Hal-hal yang perlu diperhatikan pasien selama menggunakan Permethrin adalah sebagai berikut :

  • Pemakaian harus dihentikan jika muncul ruam kulit atau tanda lain yang menunjukkan reaksi alergi.
  • Hati-hati menggunakan obat ini untuk bayi <2 bulan, wanita hamil, dan ibu menyusui.
  • Ekskresi Permethrin dalam ASI tidak diketahui, oleh karena itu ibu menyusui sebaiknya berhati-hati menggunakan obat ini. Jika benar-benar dibutuhkan, bisa diberi jarak yang cukup antara menyusui dan penggunaan obat.
  • Sacibies (kudis) sering disertai dengan pruritus, edema, dan eritema. Pengobatan dengan Permethrin Cream mungkin sementara memperburuk kondisi penyakit-penyakit ini.
  • Hindari kontak dengan mata dan membran mukosa. Segera bilas dengan air bersih jika obat ini mengenai mata.
  • Sensitivitas silang dapat terjadi dengan ragweed or chrysanthemums (sejenis bunga aster).
  • Hati-hati jika anda memiliki riwayat asma.

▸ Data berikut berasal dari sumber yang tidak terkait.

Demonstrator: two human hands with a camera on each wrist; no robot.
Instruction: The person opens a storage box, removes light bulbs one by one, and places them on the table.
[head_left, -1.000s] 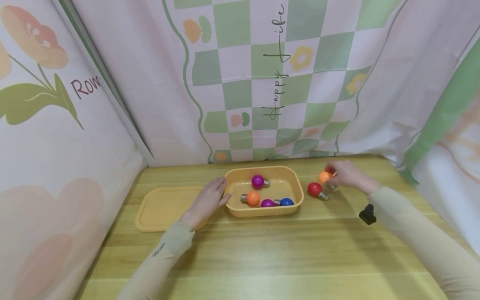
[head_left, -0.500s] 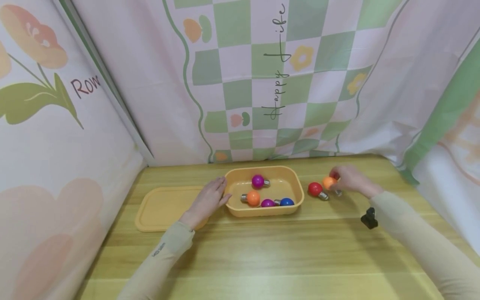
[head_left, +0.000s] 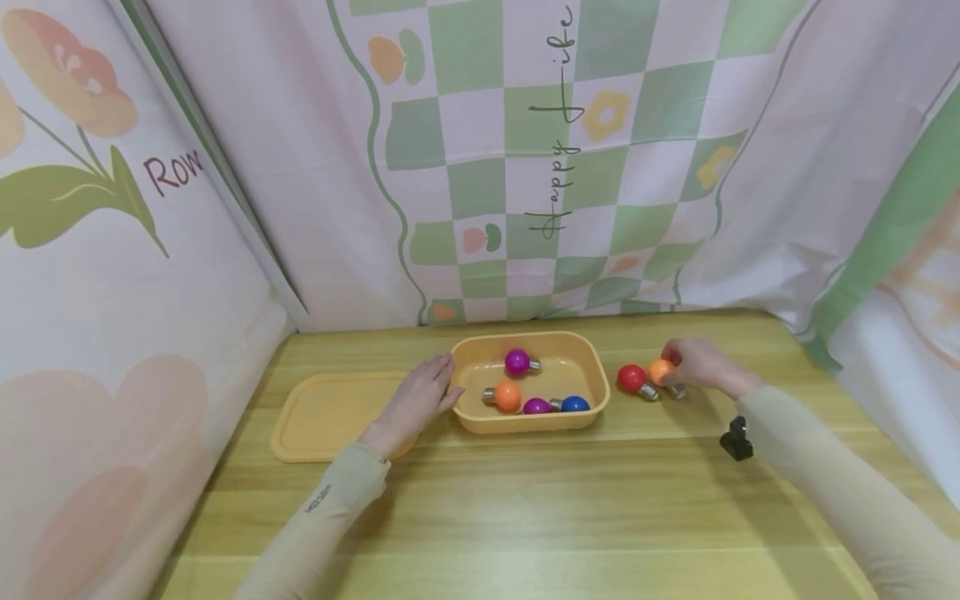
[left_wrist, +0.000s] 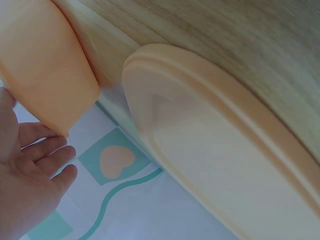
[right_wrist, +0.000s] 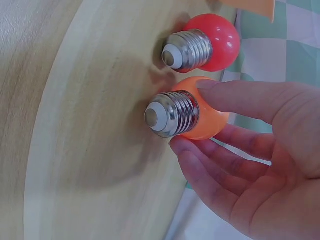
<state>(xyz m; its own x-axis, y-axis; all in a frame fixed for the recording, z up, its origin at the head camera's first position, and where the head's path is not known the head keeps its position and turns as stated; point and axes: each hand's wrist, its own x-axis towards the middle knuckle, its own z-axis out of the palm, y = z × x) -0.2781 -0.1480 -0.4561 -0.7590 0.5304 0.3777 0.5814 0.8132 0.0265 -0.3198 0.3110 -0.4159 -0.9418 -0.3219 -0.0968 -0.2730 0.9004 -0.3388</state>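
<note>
In the head view, my left hand [head_left: 415,400] rests at the left end of a yellow plastic box [head_left: 517,424]; its fingers look relaxed and touch the rim [left_wrist: 65,134] in the left wrist view. My right hand [head_left: 701,364] pinches an orange light bulb [right_wrist: 207,117] by its globe between thumb and fingers, the metal screw base facing away from the palm. Beside it on the table lies a red light bulb [right_wrist: 220,42]. Inside the box are a purple bulb [head_left: 517,362], another orange bulb [head_left: 507,396], a second purple bulb [head_left: 536,407] and a blue bulb [head_left: 575,404].
A flat yellow lid [head_left: 330,417] lies left of the box, partly beneath the left forearm's line of sight. The wooden table [head_left: 525,508] ends at a checked curtain [head_left: 480,187] behind. A black device [head_left: 738,440] sits at the right wrist.
My right hand has shifted slightly right and toward the table's front with the orange bulb, which is now closer beside the red one. My left hand and the box stay put.
</note>
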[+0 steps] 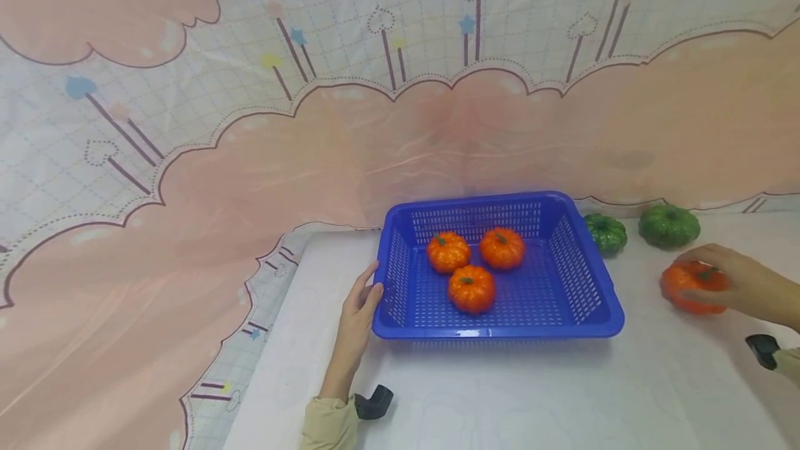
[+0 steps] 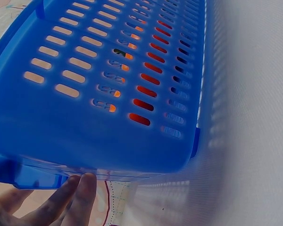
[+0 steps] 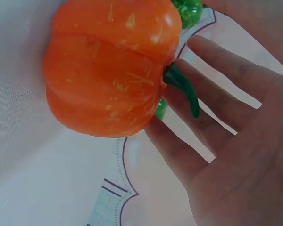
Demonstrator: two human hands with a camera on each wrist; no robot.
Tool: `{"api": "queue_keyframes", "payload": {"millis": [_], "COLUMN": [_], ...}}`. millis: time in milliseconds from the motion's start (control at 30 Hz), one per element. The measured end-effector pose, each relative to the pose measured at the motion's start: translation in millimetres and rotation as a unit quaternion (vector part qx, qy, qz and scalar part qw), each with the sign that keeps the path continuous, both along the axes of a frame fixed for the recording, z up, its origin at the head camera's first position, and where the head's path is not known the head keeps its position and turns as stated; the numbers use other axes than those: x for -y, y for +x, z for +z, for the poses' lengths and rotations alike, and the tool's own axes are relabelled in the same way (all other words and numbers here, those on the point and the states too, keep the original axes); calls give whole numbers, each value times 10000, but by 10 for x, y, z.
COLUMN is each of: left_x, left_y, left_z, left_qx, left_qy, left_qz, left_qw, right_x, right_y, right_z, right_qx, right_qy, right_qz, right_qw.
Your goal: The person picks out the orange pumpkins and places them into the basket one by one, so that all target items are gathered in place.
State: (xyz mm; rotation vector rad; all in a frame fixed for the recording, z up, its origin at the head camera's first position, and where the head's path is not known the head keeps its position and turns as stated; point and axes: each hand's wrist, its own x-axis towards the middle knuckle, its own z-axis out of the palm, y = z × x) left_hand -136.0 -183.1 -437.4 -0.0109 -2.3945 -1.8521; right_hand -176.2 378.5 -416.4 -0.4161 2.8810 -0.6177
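A blue plastic basket (image 1: 494, 334) with slotted walls holds three orange toy pumpkins, one at the left (image 1: 448, 253), one at the back (image 1: 503, 248) and one in front (image 1: 471, 289). My left hand (image 1: 355, 318) rests against the basket's left side; its fairly straight fingers (image 2: 86, 188) touch the wall below the rim. To the right of the basket, my right hand (image 1: 744, 283) is at another orange pumpkin (image 3: 108, 70) with a green stem. Its fingers (image 3: 203, 110) are spread and rather straight beside the pumpkin, which appears to stand on the table.
Two green pumpkins, a nearer one (image 1: 605, 234) beside the basket's right wall and another (image 1: 669, 226) farther right, sit at the back of the white table (image 1: 531, 394). A cloud-patterned cloth (image 1: 400, 137) hangs behind and down the left side.
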Motion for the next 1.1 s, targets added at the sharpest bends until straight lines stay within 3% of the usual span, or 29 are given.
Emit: {"api": "queue_keyframes", "payload": {"millis": [733, 1100], "left_x": [-4, -5], "left_y": [22, 23], "left_z": [34, 27], "left_qx": [63, 75], "left_qy": [-68, -57], "left_qz": [18, 2], "left_qw": [10000, 10000], "right_x": [-53, -21], "right_y": [-70, -35], "right_z": [-79, -55], "right_qx": [-19, -150], "right_qy": [38, 106], "right_qz": [-21, 15], "right_qw": [10000, 9998]}}
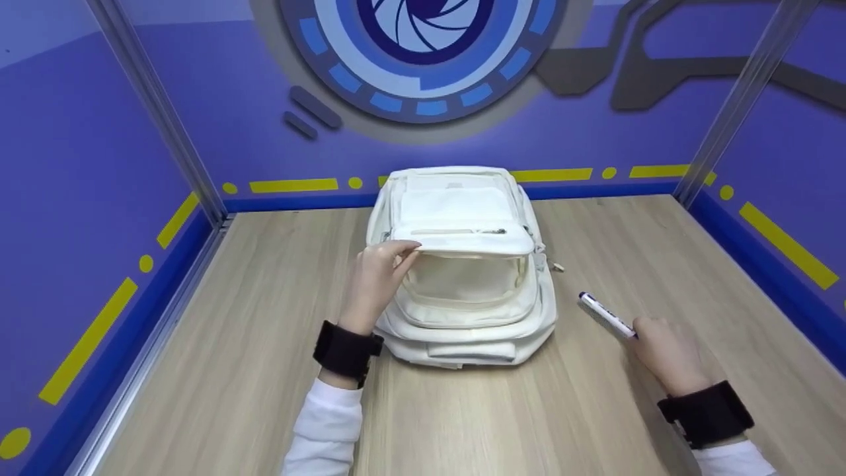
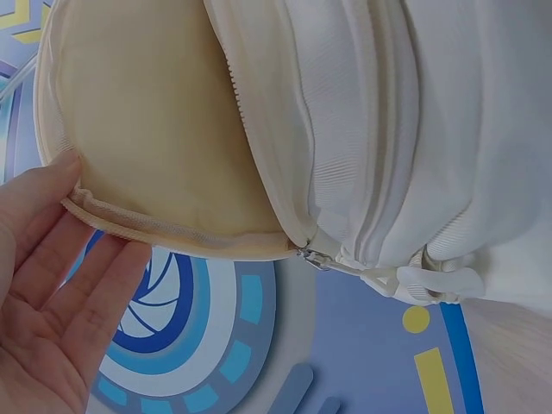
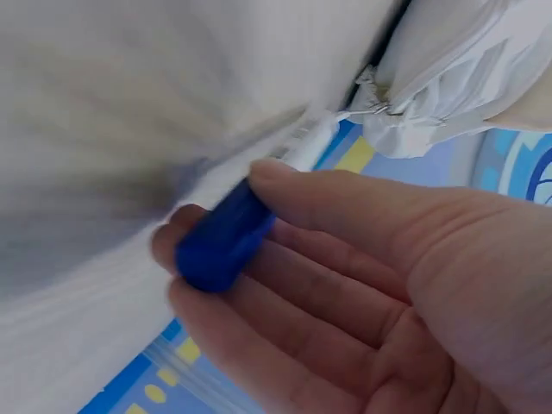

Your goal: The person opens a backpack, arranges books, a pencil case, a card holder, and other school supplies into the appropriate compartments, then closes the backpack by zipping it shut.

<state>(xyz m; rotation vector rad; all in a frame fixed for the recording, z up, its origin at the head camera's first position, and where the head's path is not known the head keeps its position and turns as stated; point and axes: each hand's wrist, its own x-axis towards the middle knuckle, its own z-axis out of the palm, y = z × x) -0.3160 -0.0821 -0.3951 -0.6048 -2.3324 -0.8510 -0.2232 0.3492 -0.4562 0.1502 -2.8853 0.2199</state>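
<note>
A white backpack (image 1: 462, 205) lies on the table with its front pocket unzipped, and the pale lining (image 2: 155, 112) shows inside. My left hand (image 1: 378, 281) pinches the edge of the pocket flap (image 1: 476, 244) between thumb and fingers, holding it up. In the left wrist view a zipper pull (image 2: 317, 257) sits at the corner of the opening. To the right of the backpack, my right hand (image 1: 671, 350) grips a white marker (image 1: 607, 315) by one end. Its blue cap (image 3: 226, 237) lies between thumb and fingers in the right wrist view.
The wooden table (image 1: 264, 317) extends around the backpack. Purple printed panels (image 1: 218, 99) wall it in at the back and both sides. A small zipper tag (image 1: 558, 268) sticks out at the backpack's right side. Metal posts (image 1: 165, 119) stand at the corners.
</note>
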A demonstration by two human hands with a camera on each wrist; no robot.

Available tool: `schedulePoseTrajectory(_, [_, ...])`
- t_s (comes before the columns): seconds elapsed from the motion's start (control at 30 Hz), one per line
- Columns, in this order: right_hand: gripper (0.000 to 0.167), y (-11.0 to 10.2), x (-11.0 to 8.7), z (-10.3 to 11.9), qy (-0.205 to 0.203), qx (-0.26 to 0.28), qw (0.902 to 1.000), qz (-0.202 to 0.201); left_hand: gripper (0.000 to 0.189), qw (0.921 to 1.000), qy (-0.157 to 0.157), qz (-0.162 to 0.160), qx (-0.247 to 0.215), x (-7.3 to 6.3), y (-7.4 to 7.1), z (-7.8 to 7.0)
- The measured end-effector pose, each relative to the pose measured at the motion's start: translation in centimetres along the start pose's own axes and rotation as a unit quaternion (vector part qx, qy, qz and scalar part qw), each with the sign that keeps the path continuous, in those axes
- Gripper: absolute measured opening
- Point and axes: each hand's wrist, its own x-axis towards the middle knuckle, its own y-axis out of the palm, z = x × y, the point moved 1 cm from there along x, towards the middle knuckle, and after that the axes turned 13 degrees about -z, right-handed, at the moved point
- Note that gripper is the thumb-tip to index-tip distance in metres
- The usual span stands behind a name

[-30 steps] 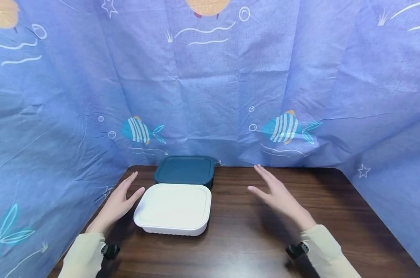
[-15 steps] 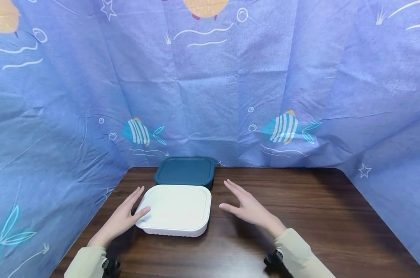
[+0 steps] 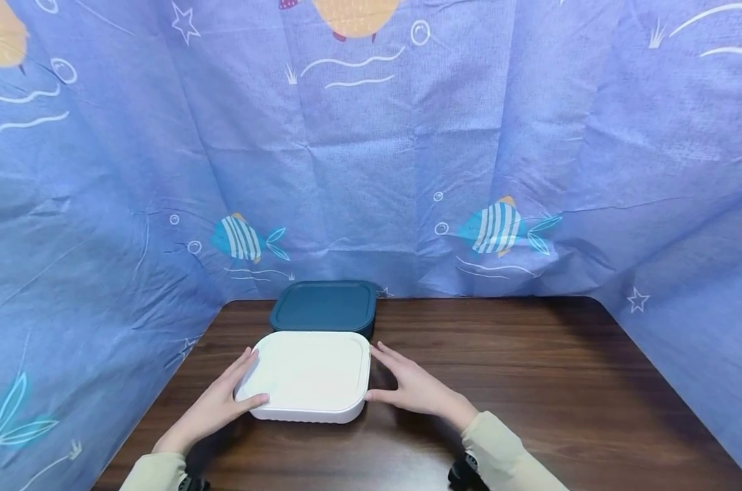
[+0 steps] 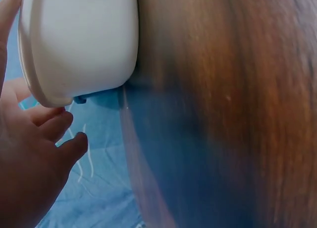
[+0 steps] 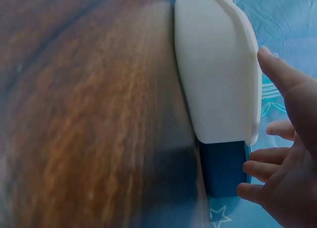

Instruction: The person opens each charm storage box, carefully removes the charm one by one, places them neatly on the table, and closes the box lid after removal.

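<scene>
A white lidded food container (image 3: 309, 374) rests on the brown wooden table, left of its middle. My left hand (image 3: 214, 402) is at its left side, thumb lying over the near-left corner of the lid and fingers along the left edge. In the left wrist view, those fingers (image 4: 54, 126) are loosely bent beside the lid's rim. On the opposite side, my right hand (image 3: 417, 387) has its thumb and fingertips right at the right edge. The right wrist view shows the right thumb (image 5: 282, 72) at the lid rim, with the other fingers spread.
Directly behind the white container sits a dark blue lidded container (image 3: 324, 305), its front partly hidden. The wooden table (image 3: 518, 361) extends to the right. A blue curtain (image 3: 359, 157) printed with fish hangs at the back and along both sides.
My right hand has moved left, from well apart to the container's right edge. My left hand has shifted slightly toward me, its thumb now over the lid corner. Both containers stay in place.
</scene>
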Motion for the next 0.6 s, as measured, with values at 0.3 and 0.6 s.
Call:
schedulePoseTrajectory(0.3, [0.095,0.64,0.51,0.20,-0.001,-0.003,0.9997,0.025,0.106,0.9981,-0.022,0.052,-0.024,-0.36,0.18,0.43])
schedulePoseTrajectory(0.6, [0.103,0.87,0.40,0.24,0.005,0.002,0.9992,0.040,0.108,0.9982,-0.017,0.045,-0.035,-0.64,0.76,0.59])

Penggunaan oleh wanita hamil


FDA (badan pengawas obat dan makanan amerika serikat) mengkategorikan Permethrin kedalam kategori B dengan penjelasan sebagai berikut :

penelitian pada reproduksi hewan tidak  menunjukkan resiko pada janin dan tidak ada studi yang memadai dan terkendali dengan baik pada wanita hamil / Penelitian pada hewan telah menunjukkan efek buruk pada janin, tapi studi yang memadai dan terkendali dengan baik pada wanita hamil tidak menunjukkan resiko pada janin di trimester berapapun.

Karena studi reproduksi hewan tidak selalu equivalen dengan hasil pada manusia, penggunaan obat ini selama kehamilan hanya jika benar-benar diperlukan.

Dosis Permethrin


Permethrin diberikan dengan dosis sebagai berikut :

  • Scabies (Kudis)

Dewasa : Oleskan tipis-tipis cream 5 % ke seluruh permukaan kulit dari leher sampai jari kaki. Cuci setelah 8-14 jam. 30 g krim biasanya cukup untuk orang dewasa rata-rata.

  • Head pediculosis

Dewasa : gunakan kira-kira 30-60 mL lotion 1% pada rambut kering. Diamkan selama 10 menit sebelum dibilas dengan air bersih. Pengobatan dapat diulangi setelah 7-10 hari jika kutu atau telur kutu masih ada di rambut atau kulit kepala.

  • Pubis pediculosis

Dewasa : gunakan secukupnya dari lotion 1% lotion atau cream 5% secara merata pada daerah kemaluan. Diamkan selama 10 menit dan kemudian bilas dengan air bersih.